# [Task item]
Records follow. Copy every line with "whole".

# [Supplied data]
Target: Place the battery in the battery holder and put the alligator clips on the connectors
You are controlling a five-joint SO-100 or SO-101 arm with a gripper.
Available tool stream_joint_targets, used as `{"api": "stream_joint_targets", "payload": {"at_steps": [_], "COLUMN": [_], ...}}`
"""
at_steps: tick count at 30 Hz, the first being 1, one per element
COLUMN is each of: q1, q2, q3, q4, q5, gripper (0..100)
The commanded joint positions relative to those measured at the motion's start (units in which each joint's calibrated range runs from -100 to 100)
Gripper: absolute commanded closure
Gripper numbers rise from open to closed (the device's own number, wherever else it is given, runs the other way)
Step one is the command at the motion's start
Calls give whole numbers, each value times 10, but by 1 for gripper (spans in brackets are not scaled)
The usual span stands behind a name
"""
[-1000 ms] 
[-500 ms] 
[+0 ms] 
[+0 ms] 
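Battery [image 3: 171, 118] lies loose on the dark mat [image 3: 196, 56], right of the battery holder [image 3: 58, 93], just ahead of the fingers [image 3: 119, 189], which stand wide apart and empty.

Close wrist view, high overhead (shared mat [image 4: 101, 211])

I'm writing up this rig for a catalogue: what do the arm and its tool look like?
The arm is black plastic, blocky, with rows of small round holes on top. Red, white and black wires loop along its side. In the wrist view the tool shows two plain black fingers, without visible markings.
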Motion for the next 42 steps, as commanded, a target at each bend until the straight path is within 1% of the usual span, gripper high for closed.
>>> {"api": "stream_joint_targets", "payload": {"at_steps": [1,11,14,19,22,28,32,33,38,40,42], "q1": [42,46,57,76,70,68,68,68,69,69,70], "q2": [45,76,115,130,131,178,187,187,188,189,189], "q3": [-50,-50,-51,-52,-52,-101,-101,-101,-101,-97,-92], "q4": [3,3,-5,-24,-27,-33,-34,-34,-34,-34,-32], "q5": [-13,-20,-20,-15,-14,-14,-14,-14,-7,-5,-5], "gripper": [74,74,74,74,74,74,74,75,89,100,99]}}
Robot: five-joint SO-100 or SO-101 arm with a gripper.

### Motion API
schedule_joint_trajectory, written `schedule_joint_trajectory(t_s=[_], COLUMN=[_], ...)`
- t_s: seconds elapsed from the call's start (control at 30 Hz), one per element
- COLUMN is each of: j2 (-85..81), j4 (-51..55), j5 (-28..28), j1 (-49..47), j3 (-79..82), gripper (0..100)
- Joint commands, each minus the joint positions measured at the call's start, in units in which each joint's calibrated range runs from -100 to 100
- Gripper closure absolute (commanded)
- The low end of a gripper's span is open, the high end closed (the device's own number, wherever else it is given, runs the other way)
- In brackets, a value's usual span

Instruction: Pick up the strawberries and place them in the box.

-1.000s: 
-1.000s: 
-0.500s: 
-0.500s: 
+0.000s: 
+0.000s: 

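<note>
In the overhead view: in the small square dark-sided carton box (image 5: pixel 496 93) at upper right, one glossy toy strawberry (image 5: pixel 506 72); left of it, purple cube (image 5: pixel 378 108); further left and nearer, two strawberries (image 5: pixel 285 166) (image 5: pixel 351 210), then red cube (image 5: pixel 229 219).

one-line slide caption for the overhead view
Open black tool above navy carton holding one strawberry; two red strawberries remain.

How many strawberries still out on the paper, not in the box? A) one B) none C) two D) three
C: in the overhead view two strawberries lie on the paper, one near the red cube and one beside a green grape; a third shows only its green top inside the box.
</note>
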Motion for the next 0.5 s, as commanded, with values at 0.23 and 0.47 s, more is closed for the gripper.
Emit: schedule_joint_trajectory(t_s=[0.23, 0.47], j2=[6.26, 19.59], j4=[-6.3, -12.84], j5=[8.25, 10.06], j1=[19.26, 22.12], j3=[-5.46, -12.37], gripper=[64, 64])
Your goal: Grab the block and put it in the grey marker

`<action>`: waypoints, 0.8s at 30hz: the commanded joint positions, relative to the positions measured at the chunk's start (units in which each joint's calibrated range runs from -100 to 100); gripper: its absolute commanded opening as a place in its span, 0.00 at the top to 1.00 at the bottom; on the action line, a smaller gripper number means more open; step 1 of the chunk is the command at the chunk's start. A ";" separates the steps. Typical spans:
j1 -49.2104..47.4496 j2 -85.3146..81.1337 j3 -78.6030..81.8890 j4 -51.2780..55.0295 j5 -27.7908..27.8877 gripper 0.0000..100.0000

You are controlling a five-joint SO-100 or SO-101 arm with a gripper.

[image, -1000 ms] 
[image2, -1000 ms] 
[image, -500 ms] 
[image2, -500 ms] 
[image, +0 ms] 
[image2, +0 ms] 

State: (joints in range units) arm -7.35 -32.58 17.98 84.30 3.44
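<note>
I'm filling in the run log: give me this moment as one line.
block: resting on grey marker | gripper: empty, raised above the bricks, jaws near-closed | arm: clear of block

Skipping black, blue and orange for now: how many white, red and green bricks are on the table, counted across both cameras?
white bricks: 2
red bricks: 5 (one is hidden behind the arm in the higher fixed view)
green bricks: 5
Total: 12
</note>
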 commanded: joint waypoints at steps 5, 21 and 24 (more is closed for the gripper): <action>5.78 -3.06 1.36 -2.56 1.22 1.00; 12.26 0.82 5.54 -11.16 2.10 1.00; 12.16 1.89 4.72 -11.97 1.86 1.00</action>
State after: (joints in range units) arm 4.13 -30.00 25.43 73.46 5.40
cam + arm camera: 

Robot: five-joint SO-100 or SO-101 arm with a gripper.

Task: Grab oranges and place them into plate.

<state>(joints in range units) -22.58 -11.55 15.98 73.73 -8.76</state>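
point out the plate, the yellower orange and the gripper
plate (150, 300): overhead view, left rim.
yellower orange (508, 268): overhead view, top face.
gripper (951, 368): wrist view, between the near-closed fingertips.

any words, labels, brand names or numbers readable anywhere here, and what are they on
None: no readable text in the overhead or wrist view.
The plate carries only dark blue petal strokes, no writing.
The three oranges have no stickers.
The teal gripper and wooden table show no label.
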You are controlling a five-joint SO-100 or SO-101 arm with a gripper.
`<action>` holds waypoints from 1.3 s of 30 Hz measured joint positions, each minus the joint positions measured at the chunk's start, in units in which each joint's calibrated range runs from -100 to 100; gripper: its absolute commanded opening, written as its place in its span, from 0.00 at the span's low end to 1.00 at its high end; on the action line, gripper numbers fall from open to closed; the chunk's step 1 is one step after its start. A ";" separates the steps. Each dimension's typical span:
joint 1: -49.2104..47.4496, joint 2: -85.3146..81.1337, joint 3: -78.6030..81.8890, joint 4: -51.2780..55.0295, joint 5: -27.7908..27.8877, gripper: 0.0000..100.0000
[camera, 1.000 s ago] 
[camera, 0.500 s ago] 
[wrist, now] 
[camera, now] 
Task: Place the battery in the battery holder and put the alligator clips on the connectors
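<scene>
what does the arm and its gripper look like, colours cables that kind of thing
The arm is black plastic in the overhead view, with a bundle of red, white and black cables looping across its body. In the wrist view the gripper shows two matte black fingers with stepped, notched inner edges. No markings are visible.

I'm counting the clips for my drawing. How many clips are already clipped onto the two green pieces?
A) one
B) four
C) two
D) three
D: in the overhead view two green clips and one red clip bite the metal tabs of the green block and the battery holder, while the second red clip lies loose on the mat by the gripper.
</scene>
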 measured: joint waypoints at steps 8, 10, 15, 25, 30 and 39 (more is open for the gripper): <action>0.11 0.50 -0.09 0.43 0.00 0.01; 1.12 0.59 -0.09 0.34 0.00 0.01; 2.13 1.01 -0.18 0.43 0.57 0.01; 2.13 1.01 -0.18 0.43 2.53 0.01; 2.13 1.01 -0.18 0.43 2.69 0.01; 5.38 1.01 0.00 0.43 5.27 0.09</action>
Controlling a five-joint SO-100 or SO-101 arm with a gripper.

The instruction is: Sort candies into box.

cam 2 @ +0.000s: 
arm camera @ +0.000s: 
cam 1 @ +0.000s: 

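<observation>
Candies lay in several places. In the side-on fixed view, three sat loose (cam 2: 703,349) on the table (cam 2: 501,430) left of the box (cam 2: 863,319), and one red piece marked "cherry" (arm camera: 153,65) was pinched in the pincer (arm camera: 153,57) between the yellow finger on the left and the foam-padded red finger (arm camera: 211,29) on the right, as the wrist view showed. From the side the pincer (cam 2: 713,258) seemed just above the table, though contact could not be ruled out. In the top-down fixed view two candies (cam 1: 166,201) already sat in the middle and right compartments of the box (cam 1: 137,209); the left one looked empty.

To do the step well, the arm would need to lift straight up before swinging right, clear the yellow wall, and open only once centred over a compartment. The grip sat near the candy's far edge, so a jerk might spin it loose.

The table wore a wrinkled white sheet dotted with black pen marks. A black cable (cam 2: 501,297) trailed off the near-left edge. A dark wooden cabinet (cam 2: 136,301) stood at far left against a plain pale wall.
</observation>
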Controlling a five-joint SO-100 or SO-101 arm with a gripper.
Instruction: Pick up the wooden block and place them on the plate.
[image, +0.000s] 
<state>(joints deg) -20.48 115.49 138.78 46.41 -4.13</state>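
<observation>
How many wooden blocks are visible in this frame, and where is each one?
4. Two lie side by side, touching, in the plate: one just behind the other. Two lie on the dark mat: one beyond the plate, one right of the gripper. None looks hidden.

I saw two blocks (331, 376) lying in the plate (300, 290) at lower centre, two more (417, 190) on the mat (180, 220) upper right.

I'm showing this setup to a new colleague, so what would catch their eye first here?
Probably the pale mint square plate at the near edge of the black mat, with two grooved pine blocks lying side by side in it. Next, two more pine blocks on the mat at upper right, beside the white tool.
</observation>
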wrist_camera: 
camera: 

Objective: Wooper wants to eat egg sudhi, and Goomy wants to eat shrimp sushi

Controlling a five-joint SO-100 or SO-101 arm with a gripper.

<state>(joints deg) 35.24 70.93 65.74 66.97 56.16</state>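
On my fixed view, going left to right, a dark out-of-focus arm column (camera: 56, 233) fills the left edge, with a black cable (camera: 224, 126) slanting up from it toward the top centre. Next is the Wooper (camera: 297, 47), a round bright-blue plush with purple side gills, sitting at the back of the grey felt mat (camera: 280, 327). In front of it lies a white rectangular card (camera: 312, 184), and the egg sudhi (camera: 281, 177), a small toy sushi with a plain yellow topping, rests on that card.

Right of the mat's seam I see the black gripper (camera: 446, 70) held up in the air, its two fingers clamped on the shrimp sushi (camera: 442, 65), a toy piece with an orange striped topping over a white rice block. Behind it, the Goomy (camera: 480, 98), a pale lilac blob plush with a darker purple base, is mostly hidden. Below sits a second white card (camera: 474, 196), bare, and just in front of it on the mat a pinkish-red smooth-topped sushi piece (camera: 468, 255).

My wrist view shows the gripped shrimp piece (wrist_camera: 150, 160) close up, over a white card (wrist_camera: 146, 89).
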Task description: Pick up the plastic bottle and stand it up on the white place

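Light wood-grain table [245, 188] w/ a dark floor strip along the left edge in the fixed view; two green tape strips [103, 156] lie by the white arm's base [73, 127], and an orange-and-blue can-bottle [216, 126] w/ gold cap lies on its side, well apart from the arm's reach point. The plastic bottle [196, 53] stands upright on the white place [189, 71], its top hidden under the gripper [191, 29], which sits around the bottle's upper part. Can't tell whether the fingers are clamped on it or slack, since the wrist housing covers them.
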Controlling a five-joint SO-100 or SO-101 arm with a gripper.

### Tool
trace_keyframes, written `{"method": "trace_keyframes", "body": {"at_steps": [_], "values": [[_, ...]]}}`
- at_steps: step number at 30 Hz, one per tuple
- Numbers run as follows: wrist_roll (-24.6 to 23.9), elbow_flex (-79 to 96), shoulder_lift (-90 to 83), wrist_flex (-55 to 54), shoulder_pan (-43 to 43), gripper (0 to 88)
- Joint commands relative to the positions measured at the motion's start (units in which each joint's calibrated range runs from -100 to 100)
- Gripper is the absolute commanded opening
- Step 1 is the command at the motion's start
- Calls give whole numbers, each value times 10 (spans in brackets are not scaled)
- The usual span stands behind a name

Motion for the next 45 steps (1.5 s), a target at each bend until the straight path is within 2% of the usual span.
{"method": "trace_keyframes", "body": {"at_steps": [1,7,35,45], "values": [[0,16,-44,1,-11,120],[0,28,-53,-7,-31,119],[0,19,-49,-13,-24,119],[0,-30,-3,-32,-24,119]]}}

# [Task solution]
Calls give whole numbers, each value times 10, but by 1 for gripper (spans in brackets are not scaled)
- Calls give whole numbers, each value times 10 (spans in brackets are not scaled)

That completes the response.